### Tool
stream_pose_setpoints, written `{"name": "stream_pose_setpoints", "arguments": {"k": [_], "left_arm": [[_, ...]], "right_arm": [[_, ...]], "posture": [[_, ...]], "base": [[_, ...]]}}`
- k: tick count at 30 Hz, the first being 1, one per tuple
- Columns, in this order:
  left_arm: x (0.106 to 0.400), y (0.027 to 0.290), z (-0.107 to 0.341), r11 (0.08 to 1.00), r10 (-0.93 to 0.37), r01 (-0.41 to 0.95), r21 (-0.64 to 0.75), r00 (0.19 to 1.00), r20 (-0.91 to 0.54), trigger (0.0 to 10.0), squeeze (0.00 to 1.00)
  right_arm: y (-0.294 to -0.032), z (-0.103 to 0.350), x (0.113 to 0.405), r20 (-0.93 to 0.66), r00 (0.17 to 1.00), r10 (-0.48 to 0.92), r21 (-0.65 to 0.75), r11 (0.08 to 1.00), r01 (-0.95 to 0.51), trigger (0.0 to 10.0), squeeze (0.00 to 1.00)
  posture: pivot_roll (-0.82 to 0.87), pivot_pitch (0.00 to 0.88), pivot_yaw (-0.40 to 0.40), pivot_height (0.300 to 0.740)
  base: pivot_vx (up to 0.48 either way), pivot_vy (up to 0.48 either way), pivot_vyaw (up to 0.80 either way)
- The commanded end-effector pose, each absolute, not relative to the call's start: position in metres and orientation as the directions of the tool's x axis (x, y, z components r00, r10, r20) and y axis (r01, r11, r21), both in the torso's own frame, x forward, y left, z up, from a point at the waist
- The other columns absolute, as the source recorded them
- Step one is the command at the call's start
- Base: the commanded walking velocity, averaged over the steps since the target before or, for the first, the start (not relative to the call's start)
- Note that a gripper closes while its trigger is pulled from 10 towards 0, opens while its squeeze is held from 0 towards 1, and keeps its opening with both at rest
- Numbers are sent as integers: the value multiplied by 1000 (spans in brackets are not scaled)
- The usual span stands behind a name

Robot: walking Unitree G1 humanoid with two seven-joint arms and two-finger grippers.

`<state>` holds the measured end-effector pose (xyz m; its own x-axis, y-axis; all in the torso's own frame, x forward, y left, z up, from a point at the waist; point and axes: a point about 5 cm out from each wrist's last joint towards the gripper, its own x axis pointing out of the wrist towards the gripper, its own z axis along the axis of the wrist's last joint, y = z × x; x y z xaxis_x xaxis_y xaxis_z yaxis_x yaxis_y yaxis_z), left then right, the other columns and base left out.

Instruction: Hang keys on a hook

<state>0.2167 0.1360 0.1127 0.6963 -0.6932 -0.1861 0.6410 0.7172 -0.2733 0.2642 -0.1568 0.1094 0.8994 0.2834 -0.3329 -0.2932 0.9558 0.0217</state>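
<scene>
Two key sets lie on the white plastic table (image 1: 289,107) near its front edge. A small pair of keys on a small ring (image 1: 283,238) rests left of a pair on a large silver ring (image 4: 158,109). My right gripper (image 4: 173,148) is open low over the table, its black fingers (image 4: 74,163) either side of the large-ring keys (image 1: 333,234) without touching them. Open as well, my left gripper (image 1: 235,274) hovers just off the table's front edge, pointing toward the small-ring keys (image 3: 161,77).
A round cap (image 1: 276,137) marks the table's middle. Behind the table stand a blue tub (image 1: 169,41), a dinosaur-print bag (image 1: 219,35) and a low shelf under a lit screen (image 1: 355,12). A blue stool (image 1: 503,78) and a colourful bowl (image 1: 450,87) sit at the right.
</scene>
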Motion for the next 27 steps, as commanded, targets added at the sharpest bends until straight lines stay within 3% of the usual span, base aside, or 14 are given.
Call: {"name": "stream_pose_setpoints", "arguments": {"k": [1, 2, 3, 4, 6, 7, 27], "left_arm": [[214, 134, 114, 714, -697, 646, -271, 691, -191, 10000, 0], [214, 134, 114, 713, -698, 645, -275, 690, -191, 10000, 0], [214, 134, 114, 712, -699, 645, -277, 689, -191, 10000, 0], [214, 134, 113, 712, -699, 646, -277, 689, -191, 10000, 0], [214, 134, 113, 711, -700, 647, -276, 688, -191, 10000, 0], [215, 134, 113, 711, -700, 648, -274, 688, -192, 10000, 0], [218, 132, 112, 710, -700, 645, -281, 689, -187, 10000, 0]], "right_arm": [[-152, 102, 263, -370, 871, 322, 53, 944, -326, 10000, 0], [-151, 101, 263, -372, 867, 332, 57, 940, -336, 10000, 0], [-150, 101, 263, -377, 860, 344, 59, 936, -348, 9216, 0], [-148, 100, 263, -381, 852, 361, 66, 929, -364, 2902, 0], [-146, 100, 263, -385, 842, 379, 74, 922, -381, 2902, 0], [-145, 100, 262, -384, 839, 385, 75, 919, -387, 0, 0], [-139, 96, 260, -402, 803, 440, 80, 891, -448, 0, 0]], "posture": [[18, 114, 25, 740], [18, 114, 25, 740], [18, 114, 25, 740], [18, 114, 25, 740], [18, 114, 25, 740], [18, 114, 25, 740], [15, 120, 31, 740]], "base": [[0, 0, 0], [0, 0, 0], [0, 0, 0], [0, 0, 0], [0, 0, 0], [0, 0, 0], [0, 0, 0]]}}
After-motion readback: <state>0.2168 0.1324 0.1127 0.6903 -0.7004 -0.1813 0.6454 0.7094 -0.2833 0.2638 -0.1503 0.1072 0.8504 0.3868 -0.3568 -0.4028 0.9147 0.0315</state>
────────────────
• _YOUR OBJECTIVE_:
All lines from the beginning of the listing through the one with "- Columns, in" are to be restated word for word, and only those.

• _OUTPUT OF THE EXERCISE_:
### Tool
stream_pose_setpoints, written `{"name": "stream_pose_setpoints", "arguments": {"k": [_], "left_arm": [[_, ...]], "right_arm": [[_, ...]], "posture": [[_, ...]], "base": [[_, ...]]}}`
- k: tick count at 30 Hz, the first being 1, one per tuple
- Columns, in this order:

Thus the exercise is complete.